> [TASK TO CARRY OUT]: If a line in the entries below includes "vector", show that line.

[Records from a data source]
■ ■ ■ ■

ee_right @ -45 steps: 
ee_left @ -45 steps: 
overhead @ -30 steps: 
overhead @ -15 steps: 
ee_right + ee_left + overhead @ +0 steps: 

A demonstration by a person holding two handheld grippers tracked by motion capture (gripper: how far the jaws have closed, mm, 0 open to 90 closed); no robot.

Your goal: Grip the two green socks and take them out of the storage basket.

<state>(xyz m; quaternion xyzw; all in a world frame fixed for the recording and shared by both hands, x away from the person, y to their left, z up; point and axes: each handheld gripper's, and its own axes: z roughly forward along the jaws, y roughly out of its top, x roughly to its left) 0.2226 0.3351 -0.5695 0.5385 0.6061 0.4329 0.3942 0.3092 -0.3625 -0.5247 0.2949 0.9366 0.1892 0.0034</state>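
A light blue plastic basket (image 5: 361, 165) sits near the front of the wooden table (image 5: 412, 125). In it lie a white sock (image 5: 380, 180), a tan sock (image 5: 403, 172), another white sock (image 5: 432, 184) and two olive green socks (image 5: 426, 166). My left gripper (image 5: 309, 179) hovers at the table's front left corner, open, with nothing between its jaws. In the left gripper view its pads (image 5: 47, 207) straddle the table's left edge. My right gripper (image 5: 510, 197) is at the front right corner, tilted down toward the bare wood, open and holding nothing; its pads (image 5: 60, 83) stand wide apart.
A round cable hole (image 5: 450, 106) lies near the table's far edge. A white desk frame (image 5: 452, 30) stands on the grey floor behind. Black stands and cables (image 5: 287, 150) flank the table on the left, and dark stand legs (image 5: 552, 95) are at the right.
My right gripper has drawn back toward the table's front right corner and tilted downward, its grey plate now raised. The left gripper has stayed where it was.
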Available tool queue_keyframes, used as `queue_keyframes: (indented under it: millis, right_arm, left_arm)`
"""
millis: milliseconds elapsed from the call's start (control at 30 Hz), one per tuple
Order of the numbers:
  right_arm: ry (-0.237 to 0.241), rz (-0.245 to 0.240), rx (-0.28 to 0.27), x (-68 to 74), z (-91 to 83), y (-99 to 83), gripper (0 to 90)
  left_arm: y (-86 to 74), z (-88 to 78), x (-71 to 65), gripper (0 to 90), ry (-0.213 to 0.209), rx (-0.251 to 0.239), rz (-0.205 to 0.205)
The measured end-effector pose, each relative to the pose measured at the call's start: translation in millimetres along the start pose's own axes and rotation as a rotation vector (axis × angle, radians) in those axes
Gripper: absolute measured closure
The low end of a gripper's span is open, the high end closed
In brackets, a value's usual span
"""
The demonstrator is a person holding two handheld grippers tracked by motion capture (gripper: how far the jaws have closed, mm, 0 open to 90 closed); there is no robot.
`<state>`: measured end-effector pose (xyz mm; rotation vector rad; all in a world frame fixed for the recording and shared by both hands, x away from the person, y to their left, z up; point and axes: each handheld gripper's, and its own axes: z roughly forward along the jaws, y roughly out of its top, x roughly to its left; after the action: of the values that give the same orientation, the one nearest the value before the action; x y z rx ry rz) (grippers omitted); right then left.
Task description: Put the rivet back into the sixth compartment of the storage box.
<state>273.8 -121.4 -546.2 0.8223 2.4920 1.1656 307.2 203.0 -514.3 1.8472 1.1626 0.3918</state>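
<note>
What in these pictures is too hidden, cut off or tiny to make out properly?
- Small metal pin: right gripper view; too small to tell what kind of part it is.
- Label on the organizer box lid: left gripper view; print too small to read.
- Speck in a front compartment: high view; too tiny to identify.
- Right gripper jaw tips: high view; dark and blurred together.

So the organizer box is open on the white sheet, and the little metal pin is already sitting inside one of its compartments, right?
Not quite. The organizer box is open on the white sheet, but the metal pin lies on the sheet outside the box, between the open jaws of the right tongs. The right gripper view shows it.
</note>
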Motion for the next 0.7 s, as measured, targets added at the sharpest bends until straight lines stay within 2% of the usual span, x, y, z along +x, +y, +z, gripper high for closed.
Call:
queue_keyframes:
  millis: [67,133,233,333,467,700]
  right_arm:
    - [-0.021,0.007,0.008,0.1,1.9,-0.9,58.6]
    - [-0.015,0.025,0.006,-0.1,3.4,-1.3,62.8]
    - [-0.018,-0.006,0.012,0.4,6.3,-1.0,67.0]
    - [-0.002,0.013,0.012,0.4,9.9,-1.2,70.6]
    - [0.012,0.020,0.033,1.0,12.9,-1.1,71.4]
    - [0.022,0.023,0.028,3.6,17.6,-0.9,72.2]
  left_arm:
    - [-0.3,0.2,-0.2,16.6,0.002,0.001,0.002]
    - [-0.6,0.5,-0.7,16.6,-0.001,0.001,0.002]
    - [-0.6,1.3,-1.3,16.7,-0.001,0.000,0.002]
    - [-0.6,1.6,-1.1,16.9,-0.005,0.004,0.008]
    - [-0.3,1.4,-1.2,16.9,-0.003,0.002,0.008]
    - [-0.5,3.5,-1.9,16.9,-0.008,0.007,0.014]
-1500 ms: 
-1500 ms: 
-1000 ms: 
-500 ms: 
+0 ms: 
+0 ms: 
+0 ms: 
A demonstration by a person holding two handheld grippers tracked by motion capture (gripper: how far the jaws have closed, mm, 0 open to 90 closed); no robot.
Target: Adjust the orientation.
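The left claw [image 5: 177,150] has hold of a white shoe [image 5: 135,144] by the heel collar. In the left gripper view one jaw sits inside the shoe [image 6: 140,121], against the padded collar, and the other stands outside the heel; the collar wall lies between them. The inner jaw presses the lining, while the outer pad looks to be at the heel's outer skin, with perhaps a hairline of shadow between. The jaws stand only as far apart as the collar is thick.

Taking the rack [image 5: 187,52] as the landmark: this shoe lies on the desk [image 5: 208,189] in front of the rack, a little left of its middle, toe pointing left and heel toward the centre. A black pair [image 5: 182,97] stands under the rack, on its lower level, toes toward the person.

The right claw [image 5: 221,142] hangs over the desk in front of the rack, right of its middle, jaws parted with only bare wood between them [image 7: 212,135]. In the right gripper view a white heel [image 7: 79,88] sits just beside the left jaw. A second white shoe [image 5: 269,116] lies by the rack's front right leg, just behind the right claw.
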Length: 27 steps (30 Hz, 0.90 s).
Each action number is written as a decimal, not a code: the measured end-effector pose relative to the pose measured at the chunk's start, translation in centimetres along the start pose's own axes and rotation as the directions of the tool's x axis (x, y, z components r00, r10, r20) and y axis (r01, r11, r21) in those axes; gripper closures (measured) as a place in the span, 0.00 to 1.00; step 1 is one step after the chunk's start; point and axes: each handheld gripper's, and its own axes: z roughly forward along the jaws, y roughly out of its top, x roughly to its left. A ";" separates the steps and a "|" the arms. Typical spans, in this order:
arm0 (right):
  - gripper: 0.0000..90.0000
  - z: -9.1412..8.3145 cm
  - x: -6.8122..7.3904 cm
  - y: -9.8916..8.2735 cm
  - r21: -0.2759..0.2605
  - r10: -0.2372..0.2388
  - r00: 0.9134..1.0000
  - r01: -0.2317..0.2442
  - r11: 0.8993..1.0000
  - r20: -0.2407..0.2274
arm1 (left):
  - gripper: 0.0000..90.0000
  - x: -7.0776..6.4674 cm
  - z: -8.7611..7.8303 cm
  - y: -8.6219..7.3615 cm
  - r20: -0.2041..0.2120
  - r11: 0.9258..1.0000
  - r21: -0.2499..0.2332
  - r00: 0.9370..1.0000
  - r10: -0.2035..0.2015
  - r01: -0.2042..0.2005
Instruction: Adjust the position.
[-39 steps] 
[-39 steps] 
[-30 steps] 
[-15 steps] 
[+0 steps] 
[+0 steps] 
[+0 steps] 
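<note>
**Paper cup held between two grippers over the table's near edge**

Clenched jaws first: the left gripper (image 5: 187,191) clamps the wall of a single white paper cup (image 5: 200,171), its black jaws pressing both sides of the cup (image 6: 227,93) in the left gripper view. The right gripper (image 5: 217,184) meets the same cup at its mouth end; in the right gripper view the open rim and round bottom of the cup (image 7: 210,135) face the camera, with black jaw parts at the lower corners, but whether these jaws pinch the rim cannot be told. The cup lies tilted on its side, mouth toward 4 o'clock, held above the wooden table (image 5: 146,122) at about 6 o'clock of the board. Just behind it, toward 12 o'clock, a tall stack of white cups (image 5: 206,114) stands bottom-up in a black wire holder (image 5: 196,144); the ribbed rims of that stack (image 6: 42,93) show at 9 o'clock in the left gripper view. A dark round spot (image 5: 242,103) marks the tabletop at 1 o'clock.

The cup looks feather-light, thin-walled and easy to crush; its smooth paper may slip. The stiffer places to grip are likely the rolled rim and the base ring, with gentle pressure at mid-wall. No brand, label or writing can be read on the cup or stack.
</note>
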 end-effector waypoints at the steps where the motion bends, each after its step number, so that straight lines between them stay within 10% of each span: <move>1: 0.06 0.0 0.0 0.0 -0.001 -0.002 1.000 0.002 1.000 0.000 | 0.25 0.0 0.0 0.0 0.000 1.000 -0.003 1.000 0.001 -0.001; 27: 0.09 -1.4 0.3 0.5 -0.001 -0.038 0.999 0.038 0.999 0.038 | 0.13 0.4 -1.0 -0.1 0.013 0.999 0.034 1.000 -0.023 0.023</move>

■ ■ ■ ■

> [TASK SOLUTION]:
The measured end-effector pose, each relative to the pose measured at the call's start: translation in millimetres along the start pose's own axes and rotation as a rotation vector (axis × angle, radians) in those axes
`<state>`: measured end-effector pose (xyz mm; rotation vector rad; all in a world frame fixed for the recording and shared by both hands, x away from the person, y to their left, z up; point and axes: each handheld gripper's, and its own axes: z roughly forward along the jaws, y roughly out of its top, x roughly to its left; after the action: of the values that give the same orientation, the one nearest the value before the action; x y z rx ry rz) (grippers omitted); right then left.

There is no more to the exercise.